I personally think it's kinda sexy and cool, but respectful?



Baggy pants 2

Wednesday, 6/14/2006

Let's be honest here... you DON'T want things to change. It's not really about social justice or racism or this or that. You want attention. You want to be the bad boy rebel who fights the system cuz that's the image that appeals to you... cuz that's "underground." You're more MTV than you think.

Pull your pants up.



Baggy pants 1

Wednesday, 6/14/2006

I saw some punk/emo guy wearing a shirt that read "Fuck the government." He looked as if he was so proud to make such a bold statement.

I wanted to ask him, since he hates the government so much, what he is doing about it. What are you doing to help make anything better?

Sitting around smoking weed all day, listening to obnoxious music, ripping up your jeans? That's making the world a better place, right?

This also goes for any other whiny "art" form/subculture... like HIP HOP. You coffee shop fuckers also.

"It takes more than doo rags to get your way." -Kanye West

Think about that...

I hate the fact that "progressive thinking" and "opening your mind" most definitely means liberalism. Liberalism tends to be as narrow minded as liberals believe conservatism is.

The same people crying for free speech ban the publishing of "Did Six Million Really Die?" and won't allow the public to view Martin Luther King's FBI file.

We're all going to hell.



Andrew Yoon's "Typography Tattoos"

Wednesday, 6/7/2006

http://www.andrewyoon.com/photography/tattoos/

She looks like the real thing
She tastes like the real thing
My fake plastic love

But I can't help but thinking
I could blow through the ceiling
If I just turn and run.
-Radiohead

She assumes unproud poses. She's naked. Vulnerable.
A jumbled mess of digital messages scarred on her body.
The messages are taking over her.
The falling leaves tell of lifelessness. All that was natural is now lost. Dead.
Soul lost.

Cut and whipped.
Red, crimson streaks across her back and neck.
Tells the tale of how they treat her.

Andrew has brilliantly captured what could be the story of woman in modern society, of the millions of messages they are given daily through various media that ultimately become their entire identity, covering up the last traces of anything natural and real. The aesthetic result of the girl's digitalization is so beautiful, so ethereal, surreal... yet, so cold... almost scary.

A mourning? Warning?


If I could be who you wanted
If I could be who you wanted
All the time
All the time.



Kampf 4

Sunday, 6/4/2006

I'm not out to prove that Black people are inferior... I don't want them to be inferior... but if I find evidence supporting that fact, what can I do?

to be continued...



Kampf 3

Sunday, 6/4/2006

"Well, White people commit crimes, too!"

Yes, they do. But the FBI also counts most Hispanics as White. That certainly merits additional consideration when you see statistics regarding White people committing crime.

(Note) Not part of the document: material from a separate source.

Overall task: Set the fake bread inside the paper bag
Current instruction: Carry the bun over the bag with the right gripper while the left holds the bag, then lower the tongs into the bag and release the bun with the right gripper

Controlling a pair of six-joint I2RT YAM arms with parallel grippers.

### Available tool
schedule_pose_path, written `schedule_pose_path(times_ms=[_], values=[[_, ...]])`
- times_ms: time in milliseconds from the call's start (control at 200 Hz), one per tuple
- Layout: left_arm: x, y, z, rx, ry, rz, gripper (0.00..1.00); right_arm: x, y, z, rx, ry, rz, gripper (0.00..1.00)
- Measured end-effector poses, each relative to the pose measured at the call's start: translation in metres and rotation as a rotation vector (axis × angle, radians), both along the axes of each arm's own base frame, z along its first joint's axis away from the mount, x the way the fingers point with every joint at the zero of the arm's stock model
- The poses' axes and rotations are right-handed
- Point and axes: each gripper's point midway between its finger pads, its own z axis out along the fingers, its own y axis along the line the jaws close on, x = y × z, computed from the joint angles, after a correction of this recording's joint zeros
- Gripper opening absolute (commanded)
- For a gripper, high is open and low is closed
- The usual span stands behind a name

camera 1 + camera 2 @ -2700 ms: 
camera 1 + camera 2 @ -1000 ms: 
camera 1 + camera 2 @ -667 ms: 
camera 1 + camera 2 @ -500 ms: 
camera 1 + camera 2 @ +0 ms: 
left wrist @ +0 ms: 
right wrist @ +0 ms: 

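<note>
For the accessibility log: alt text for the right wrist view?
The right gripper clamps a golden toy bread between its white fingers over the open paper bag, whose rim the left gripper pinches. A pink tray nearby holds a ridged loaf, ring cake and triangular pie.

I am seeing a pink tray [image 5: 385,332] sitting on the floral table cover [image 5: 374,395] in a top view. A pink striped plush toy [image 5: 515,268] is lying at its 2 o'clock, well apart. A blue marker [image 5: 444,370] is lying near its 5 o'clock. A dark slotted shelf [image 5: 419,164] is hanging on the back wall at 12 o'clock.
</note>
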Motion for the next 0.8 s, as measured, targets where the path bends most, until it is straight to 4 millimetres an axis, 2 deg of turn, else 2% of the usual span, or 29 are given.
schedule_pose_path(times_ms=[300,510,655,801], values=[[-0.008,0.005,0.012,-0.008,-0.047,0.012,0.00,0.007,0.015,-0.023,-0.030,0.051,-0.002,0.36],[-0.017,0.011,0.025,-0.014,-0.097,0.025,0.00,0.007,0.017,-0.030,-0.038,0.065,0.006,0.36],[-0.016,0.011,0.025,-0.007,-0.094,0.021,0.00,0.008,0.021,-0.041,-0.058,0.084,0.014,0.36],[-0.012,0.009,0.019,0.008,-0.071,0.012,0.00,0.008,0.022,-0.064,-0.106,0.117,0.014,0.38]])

Anyway, it is a fact that White people (+ Hispanics) commit more crimes than Black people. That's expected considering there's much more Whites than Blacks in this country. The problem is that Black people commit crime at a higher rate, meaning there's more crime per 1000 Black people than there is crime per 1000 White people.

Regarding hate crime by Whites against Blacks... it's a fact that Black people commit more hate crimes against White people than the other way around. So who's the victim now?

In all fairness though, crime statistics are based on how many people were arrested. We can't forget the claim that the System conspires against Black people and that that's the reason for the high rate of arrests.

And still, when I, Joe Schmo average, reasonable, rational, educated American citizen, am out late at night, I'm not looking out for conspirators or the media or anybody like that... I'm looking out for Black people.

to be continued.



Kampf 2

Sunday, 6/4/2006

I speak to you as a community.

Black people, I know you're all very aware of the way you are perceived by the other race peoples with whom you share your communities. Well, instead of saying they're all racist for thinking of you the way they do, look at yourselves first. Look towards the members of your own race who are making a bad name for all of you. "Just a few rotten apples," you may say... but I can hardly call nearly 1 in every 2 "a few." Sure, you can give all your historical, sociological, and economic reasons, but that doesn't discount the fact that you do what you do and did what you done did.

You should be ashamed.

Even Jesse Jackson shamefully admitted once that while walking down a Chicago street late at night, there were two young men behind him, and he was relieved to find they were White and not Black.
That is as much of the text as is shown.